Mr Jones intends to plant trees to screen the dairy in the village of Leighton, and he has employed an architect to illustrate what his building would look like from Powis Castle.
His milking parlour would be one of the first of its type in Wales and could house up to 1,000 cows. He claims it would improve milking conditions.
His proposal has received support, but it has also been criticised by some local people and animal welfare charity, Compassion in World Farming.
The National Trust, which runs Powis Castle, is now opposed to the development as well.
A spokesman said: "The National Trust has objected to the proposed development of a 'super dairy' at Lower Leighton Farm because of its potentially significant visual impact on the setting of the land and buildings in our care at Powis Castle.
"The castle and gardens were designed to have a commanding view over the Severn Valley at Welshpool - views that are enjoyed by some 110,000 visitors every year.

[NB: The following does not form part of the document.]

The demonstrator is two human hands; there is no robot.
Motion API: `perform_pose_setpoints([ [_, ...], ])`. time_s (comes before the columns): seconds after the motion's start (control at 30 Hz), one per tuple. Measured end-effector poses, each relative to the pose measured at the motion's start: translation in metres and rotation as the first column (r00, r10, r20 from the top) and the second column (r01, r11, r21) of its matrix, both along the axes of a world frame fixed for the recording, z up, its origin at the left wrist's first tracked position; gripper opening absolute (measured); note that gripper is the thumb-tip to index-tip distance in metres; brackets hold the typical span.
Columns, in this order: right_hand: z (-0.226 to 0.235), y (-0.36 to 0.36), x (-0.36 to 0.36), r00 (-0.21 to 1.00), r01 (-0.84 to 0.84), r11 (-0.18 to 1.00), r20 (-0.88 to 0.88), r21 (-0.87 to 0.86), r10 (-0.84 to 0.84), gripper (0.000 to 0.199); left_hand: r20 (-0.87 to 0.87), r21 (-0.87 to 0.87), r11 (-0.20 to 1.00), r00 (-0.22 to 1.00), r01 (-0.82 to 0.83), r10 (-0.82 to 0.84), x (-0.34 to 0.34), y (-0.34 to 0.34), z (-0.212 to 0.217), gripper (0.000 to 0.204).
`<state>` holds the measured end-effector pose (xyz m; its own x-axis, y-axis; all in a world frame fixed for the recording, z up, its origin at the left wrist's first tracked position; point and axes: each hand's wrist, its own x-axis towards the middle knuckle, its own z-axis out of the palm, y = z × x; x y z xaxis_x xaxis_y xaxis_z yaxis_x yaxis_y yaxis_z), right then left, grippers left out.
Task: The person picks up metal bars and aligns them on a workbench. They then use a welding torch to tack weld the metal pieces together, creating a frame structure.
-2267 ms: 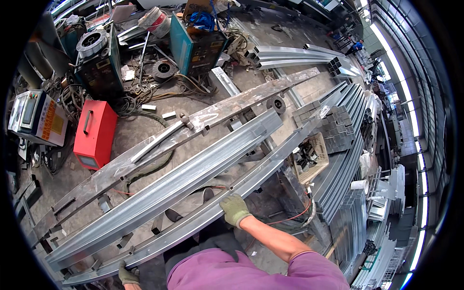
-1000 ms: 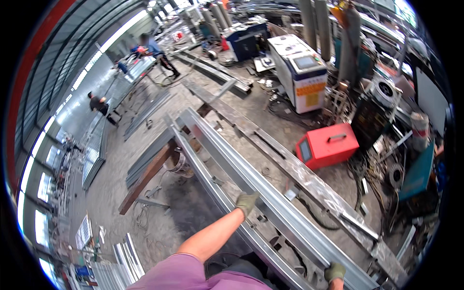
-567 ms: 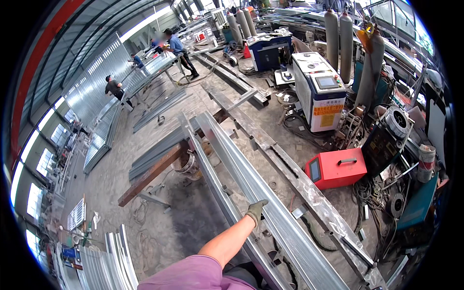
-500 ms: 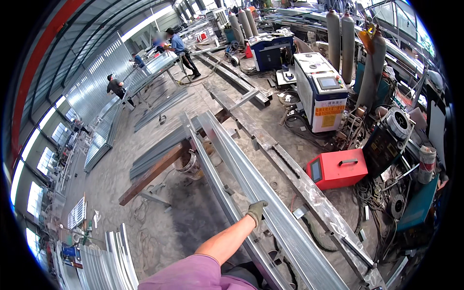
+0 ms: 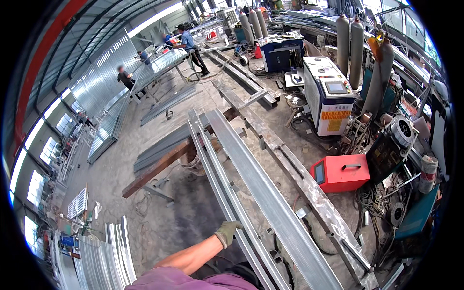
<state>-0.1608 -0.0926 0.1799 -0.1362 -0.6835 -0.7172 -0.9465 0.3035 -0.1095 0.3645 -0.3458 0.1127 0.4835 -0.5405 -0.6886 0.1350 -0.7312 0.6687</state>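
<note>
**A:** Galvanised steel everywhere. Far left, corrugated sheets (image 5: 104,130) lean and lie along the wall, and near left there's a stack of ribbed panels (image 5: 108,256) on the floor, parked out of the walkway I'd guess.

**B:** And the hand?

**A:** Left hand (image 5: 227,233), in a grey-green work glove, is closed over the near edge of the long steel channel (image 5: 263,193). That channel runs from near centre away to the far middle, beside a thinner rail (image 5: 212,169), both resting across a rusty brown beam (image 5: 162,166), probably to keep them at working height.

**B:** Right hand?

**A:** Out of frame, can't say.

**B:** Stuff on the right?

**A:** Red box-shaped unit with a handle (image 5: 340,173) sits just beside the frame, a white machine with a screen (image 5: 328,99) farther back, gas cylinders (image 5: 349,46) upright behind it.
</note>
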Motion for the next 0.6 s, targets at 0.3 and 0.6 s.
perform_pose_setpoints([
  [0.3, -0.013, 0.041, 0.038, 1.000, 0.008, 0.998, 0.026, -0.058, -0.006, 0.058, -0.150, 0.091, 0.976, 0.966, -0.197, 0.209, 0.055, 0.021, -0.077, 0.025],
  [0.6, -0.046, 0.072, 0.103, 0.987, 0.159, 0.971, 0.069, -0.180, -0.148, 0.060, -0.264, 0.151, 0.988, 0.963, -0.018, 0.058, 0.062, -0.008, -0.056, 0.036],
])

"Despite proposals to screen the new buildings with trees Powis Castle is in an elevated position and we do not believe this will reduce the visual impact to an acceptable level.
"Consequently we suggest that the development should be refused."
Mr Jones said: "I have employed an architect to draw an impression of what the building would look like from Powis Castle, close up and from a distance. It shows what the trees would look like from year one to year five. I am set to pass these details to the National Trust.
"I plan to plant trees to shade the development and that would be one of my first jobs.
"But various other farm buildings and factories can already be seen from Powis Castle and they've been there for years."
Powis Castle, which dates back to 1200, is regarded as one of the jewels in the National Trust's crown.
One of its guide books waxes lyrical about the castle grounds being "gardening on the grandest scale".
Powis's 300-year-old hanging terraces are renowned as some of the best surviving examples of baroque garden architecture in the UK.
It also has up to 3,000 plants, 300-year-old Yew trees, and it takes four gardeners three months to trim the hedges.